(Saved entries)

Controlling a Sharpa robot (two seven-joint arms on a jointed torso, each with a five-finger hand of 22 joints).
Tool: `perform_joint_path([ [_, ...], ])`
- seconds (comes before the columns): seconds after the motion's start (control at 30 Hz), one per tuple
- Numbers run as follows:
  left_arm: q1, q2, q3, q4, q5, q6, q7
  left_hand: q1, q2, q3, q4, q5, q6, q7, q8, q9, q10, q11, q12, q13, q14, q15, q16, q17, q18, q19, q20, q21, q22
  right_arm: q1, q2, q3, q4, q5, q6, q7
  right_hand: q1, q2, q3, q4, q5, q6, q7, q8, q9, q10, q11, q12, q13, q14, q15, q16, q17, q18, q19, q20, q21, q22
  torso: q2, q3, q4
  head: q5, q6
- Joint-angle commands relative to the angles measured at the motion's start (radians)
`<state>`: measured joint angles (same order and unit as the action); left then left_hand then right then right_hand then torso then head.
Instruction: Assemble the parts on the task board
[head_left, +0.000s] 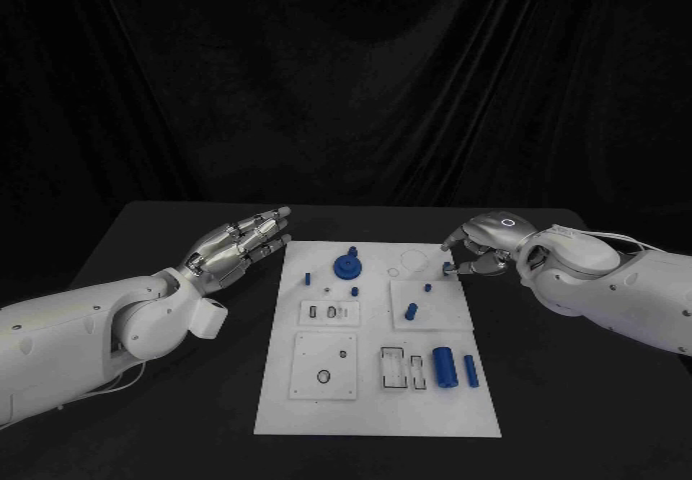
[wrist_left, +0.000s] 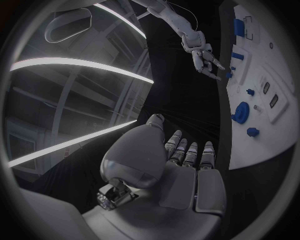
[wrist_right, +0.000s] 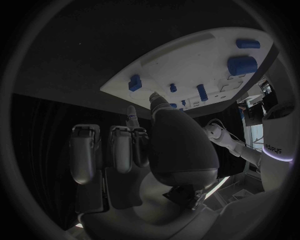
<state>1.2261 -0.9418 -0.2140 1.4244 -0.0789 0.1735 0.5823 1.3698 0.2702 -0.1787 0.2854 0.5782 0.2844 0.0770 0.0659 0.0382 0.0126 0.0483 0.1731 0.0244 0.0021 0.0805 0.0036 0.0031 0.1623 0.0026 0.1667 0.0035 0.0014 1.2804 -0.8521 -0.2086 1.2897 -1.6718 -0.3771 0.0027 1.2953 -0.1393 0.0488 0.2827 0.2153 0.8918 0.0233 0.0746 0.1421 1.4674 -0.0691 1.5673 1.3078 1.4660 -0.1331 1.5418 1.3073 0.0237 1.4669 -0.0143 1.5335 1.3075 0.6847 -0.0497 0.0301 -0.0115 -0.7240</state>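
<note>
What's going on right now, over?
Left hand open, off the task board. Right hand at its far right edge; whether it holds anything is unclear. Blue parts lie loose. Nothing blocking.

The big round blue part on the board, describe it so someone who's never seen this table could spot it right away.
Start at the white task board in the middle of the black table and go to its far end, away from the robot. The round blue part lies there, nearer the left hand. It is a wide disc, while the other blue pieces are small pegs or cylinders.
</note>
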Motion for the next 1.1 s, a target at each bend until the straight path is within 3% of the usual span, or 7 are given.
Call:
perform_joint_path([
  [0.03,-0.001,-0.001,0.001,0.002,0.000,0.019,0.008,0.009,0.000,0.002,0.001,-0.002,0.003,0.006,0.003,0.001,-0.002,0.006,0.006,0.001,0.001,0.004,0.005,0.000,-0.004,-0.003,0.006,-0.004,-0.001,-0.006,0.005,0.000,-0.009,0.000,0.012,-0.014,0.006,0.000,0.006,-0.001,0.006,0.006,0.002,0.005,0.001,0.103,0.009,0.004,0.263,0.094,0.003,0.006,0.207,-0.014,0.086,-0.002,0.002,0.250,-0.001,-0.0016,0.0014,0.000,-0.004],
  [0.47,-0.002,-0.003,0.001,0.004,0.000,0.023,0.004,0.009,0.000,0.002,0.001,-0.002,0.002,0.006,0.003,0.001,-0.002,0.007,0.006,0.001,0.001,0.005,0.005,0.000,-0.004,-0.003,0.006,-0.004,-0.001,-0.024,0.022,0.000,-0.041,0.000,0.010,-0.019,0.009,-0.005,0.004,0.004,-0.007,0.013,0.009,0.010,0.006,0.103,0.015,0.004,0.263,0.094,0.007,0.006,0.206,-0.014,0.085,0.001,0.002,0.250,-0.001,-0.0027,0.0027,0.005,-0.009],
  [0.7,-0.002,-0.004,0.001,0.004,0.000,0.025,0.002,0.009,0.000,0.002,0.001,-0.002,0.002,0.006,0.003,0.001,-0.002,0.007,0.006,0.001,0.001,0.005,0.005,0.000,-0.004,-0.003,0.006,-0.004,-0.001,-0.029,0.031,0.000,-0.066,0.000,-0.017,-0.021,0.021,0.004,0.011,0.002,0.012,0.029,0.014,0.022,0.015,0.103,0.020,0.004,0.263,0.093,0.011,0.005,0.205,-0.014,0.085,0.005,0.001,0.250,-0.002,-0.0025,0.0017,0.006,-0.010],
  [1.1,-0.002,-0.003,0.001,0.003,0.000,0.030,-0.002,0.009,0.001,0.003,0.001,-0.002,0.001,0.007,0.003,0.001,-0.002,0.008,0.006,0.001,0.001,0.005,0.005,0.000,-0.004,-0.003,0.006,-0.004,-0.001,-0.033,0.040,0.000,-0.083,0.000,-0.021,-0.029,0.022,0.009,0.013,0.002,0.020,0.046,0.018,0.036,0.023,0.103,0.023,0.004,0.263,0.093,0.014,0.004,0.201,-0.013,0.083,0.008,-0.002,0.249,-0.002,-0.0026,0.0016,0.005,-0.014],
])
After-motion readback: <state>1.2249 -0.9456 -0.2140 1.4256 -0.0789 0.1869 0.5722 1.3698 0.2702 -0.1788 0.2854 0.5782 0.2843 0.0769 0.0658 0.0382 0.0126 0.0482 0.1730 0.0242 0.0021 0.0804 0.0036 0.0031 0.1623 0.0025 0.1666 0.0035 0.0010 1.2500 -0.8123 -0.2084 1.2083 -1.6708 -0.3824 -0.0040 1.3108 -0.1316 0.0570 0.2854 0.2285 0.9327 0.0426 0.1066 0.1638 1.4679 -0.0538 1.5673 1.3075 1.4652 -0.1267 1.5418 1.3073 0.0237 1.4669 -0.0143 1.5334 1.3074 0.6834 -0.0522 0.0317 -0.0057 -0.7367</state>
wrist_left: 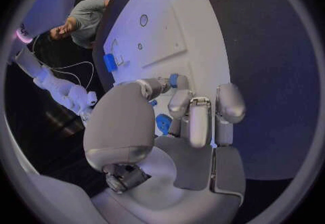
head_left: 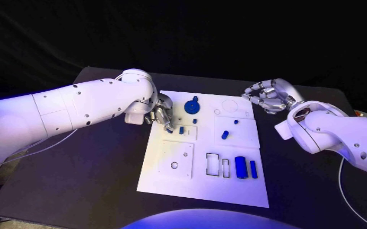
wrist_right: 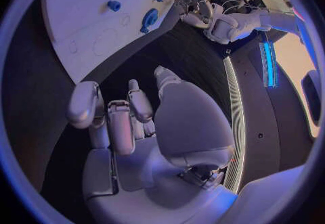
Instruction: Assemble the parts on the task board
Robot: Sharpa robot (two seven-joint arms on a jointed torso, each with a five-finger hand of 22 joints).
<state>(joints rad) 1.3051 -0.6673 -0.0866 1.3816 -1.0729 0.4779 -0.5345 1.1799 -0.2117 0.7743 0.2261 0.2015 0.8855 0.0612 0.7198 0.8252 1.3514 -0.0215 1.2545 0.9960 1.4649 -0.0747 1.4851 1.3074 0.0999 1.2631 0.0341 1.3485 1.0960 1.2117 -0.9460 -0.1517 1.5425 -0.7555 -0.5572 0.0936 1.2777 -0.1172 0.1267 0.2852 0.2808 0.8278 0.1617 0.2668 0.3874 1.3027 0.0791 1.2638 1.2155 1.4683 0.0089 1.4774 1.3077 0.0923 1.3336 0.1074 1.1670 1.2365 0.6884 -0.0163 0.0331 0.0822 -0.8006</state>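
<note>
The left hand [head_left: 159,113] is positioned at the white board's [head_left: 229,189] left edge, its fingers [wrist_left: 177,80] pinching a small blue peg [head_left: 181,130]. The peg is judged light, rigid, slippery; side grip advised. The right hand [head_left: 268,97] is held off-board, fingers curled, empty.

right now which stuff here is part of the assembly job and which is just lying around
Part of the job:
- task board
- blue round part
- two long blue parts
- small blue parts
- left hand, fingers at the board's left edge
- right hand, holding nothing

Lying about:
- white cable on the black table
</note>
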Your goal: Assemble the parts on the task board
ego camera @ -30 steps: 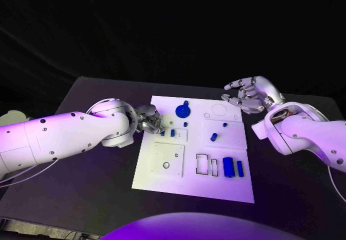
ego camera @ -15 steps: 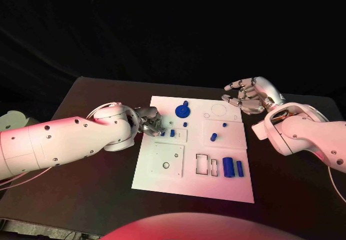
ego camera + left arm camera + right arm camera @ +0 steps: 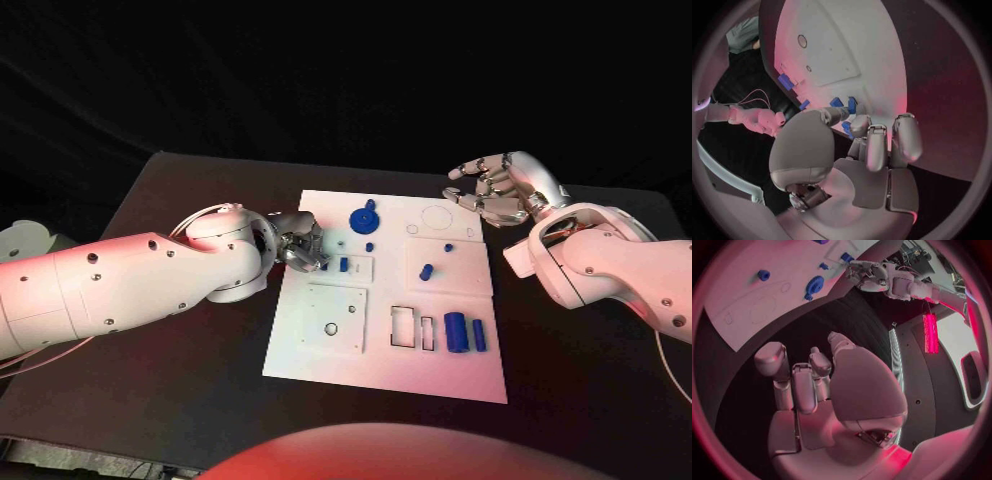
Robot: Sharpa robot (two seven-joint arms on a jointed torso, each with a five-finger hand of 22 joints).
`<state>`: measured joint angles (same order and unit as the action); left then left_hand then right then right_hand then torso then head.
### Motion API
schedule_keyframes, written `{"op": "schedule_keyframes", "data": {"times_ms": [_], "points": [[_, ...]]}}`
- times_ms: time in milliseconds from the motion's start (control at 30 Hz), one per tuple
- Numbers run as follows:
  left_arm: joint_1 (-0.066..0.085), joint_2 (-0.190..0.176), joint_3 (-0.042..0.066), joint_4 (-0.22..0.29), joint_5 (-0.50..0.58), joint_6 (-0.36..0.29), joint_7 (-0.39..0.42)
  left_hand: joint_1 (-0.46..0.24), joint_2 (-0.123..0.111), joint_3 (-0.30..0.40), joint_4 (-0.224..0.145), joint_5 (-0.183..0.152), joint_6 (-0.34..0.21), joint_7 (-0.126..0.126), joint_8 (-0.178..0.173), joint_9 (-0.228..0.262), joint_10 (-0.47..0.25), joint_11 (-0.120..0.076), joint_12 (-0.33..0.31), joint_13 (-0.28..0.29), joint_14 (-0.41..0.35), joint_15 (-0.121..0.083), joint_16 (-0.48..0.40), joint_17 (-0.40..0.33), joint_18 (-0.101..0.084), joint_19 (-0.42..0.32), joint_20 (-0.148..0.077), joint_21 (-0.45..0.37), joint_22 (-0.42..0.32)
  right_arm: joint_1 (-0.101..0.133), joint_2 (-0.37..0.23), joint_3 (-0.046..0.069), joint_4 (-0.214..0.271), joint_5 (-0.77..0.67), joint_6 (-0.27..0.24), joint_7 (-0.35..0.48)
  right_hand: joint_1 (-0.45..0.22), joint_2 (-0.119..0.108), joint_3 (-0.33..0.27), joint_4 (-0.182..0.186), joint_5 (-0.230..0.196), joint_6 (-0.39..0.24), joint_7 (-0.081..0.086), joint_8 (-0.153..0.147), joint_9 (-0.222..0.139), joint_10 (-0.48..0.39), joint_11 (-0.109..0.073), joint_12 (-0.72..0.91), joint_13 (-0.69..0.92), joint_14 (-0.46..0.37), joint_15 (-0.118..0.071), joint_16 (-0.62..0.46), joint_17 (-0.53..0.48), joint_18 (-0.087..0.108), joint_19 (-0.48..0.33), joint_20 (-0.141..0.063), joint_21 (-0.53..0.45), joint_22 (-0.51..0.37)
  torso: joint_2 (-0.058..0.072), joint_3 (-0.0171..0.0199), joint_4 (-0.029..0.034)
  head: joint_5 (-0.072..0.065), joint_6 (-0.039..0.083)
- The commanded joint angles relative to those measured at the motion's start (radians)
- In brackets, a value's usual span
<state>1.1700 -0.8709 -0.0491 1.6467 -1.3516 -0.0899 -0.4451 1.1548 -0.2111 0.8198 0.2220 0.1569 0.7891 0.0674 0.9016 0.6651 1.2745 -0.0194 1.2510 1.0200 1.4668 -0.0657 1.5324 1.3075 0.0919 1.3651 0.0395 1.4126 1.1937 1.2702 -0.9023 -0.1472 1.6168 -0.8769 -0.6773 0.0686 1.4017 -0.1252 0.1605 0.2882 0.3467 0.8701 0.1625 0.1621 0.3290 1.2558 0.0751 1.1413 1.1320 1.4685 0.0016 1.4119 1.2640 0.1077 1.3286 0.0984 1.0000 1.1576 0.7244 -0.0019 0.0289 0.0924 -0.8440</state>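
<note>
left hand (image 3: 299,247) at board's (image 3: 325,360) left edge, fingers bunched over small blue pegs (image 3: 346,264), grip unclear, probably seating one | right hand (image 3: 495,190) loosely curled, holding nothing, parked off far right corner

Task board (image 3: 329,360) mid-table (image 3: 173,190), left hand (image 3: 302,248) and right hand (image 3: 495,190) flanking.

No text, label, brand, number or sign can be read on anything here.
</note>
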Motion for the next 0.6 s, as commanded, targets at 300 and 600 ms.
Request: {"op": "schedule_keyframes", "data": {"times_ms": [300, 600], "points": [[0.000, -0.004, 0.002, 0.006, 0.034, 0.030, -0.002, -0.002, 0.006, 0.169, -0.161, 0.006, 0.011, -0.010, 0.003, 0.013, 0.008, 0.002, 0.003, 0.002, 0.086, -0.009, 0.003, 0.204, -0.014, 0.009, -0.001, 0.003, 0.001, -0.001, 0.000, 0.000, 0.000, -0.007, 0.008, 0.004, -0.005, -0.004, 0.006, 0.002, 0.006, 0.007, -0.002, 0.001, 0.001, -0.006, -0.003, -0.005, 0.000, 0.027, -0.007, -0.003, 0.001, 0.012, 0.001, -0.001, -0.002, 0.001, -0.001, -0.0003, 0.0010, -0.003, -0.007], [0.000, -0.005, 0.002, 0.003, 0.077, 0.049, -0.007, -0.004, 0.005, 0.173, -0.162, 0.006, 0.013, -0.011, 0.004, 0.013, 0.010, 0.002, 0.004, 0.003, 0.086, -0.009, 0.003, 0.204, -0.014, 0.010, -0.001, 0.004, 0.002, -0.001, 0.001, 0.000, -0.002, -0.007, 0.011, 0.001, -0.005, -0.004, 0.006, 0.002, 0.006, 0.007, -0.002, 0.001, 0.001, -0.006, -0.003, -0.005, 0.000, 0.027, -0.007, -0.003, 0.001, 0.012, 0.001, -0.001, -0.002, 0.001, -0.001, 0.0004, 0.0003, -0.001, -0.007]]}}
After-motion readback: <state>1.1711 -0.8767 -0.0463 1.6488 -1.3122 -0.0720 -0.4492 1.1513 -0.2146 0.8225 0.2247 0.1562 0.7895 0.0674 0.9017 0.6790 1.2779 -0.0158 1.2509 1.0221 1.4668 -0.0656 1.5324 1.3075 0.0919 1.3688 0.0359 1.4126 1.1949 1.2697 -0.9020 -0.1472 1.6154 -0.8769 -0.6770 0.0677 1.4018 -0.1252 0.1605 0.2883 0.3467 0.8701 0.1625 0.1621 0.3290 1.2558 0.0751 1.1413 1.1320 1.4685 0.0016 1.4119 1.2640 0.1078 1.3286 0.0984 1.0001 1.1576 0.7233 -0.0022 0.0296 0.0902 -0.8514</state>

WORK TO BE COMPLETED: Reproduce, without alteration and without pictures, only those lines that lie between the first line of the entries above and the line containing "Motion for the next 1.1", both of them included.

OUTPUT OF THE EXERCISE:
Controlling a Sharpa robot (two seven-joint arms on a jointed torso, each with a five-finger hand of 22 joints).
Tool: `perform_joint_path([ [_, ...], ])`
- seconds (comes before the columns): seconds after the motion's start (control at 30 Hz), one per tuple
- Numbers run as follows:
  left_arm: q1, q2, q3, q4, q5, q6, q7
  left_hand: q1, q2, q3, q4, q5, q6, q7, q8, q9, q10, q11, q12, q13, q14, q15, q16, q17, q18, q19, q20, q21, q22
  right_arm: q1, q2, q3, q4, q5, q6, q7
  right_hand: q1, q2, q3, q4, q5, q6, q7, q8, q9, q10, q11, q12, q13, q14, q15, q16, q17, q18, q19, q20, q21, q22
  torso: q2, q3, q4
  head: q5, q6
- Joint-angle commands relative to the angles measured at the motion's start (radians)
`<state>`: measured joint angles (same order and unit as the action); left then left_hand then right then right_hand then torso then head.
Instruction: Assemble the parts on the task board
[head_left, +0.000s] 
[wrist_left, +0.000s] 
[wrist_right, +0.000s] 
<state>1.2261 -0.9418 -0.2140 1.4244 -0.0789 0.1735 0.5823 1.3698 0.2702 -0.1787 0.2854 0.5782 0.2844 0.0770 0.0659 0.0382 0.0126 0.0483 0.1731 0.0244 0.0021 0.0805 0.0036 0.0031 0.1623 0.0026 0.1667 0.0035 0.0014 1.2804 -0.8521 -0.2086 1.2897 -1.6718 -0.3771 0.0027 1.2953 -0.1393 0.0488 0.2827 0.2153 0.8918 0.0233 0.0746 0.1421 1.4674 -0.0691 1.5673 1.3078 1.4660 -0.1331 1.5418 1.3073 0.0237 1.4669 -0.0143 1.5335 1.3075 0.6847 -0.0497 0.0301 -0.0115 -0.7240</state>
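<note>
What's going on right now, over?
Left hand open, off the task board. Right hand at its far right edge; whether it holds anything is unclear. Blue parts lie loose. Nothing blocking.

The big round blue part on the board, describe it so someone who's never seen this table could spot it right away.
Start at the white task board in the middle of the black table and go to its far end, away from the robot. The round blue part lies there, nearer the left hand. It is a wide disc, while the other blue pieces are small pegs or cylinders.
</note>
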Motion for the next 1.1 s, a target at each bend until the straight path is within 3% of the usual span, or 7 are given.

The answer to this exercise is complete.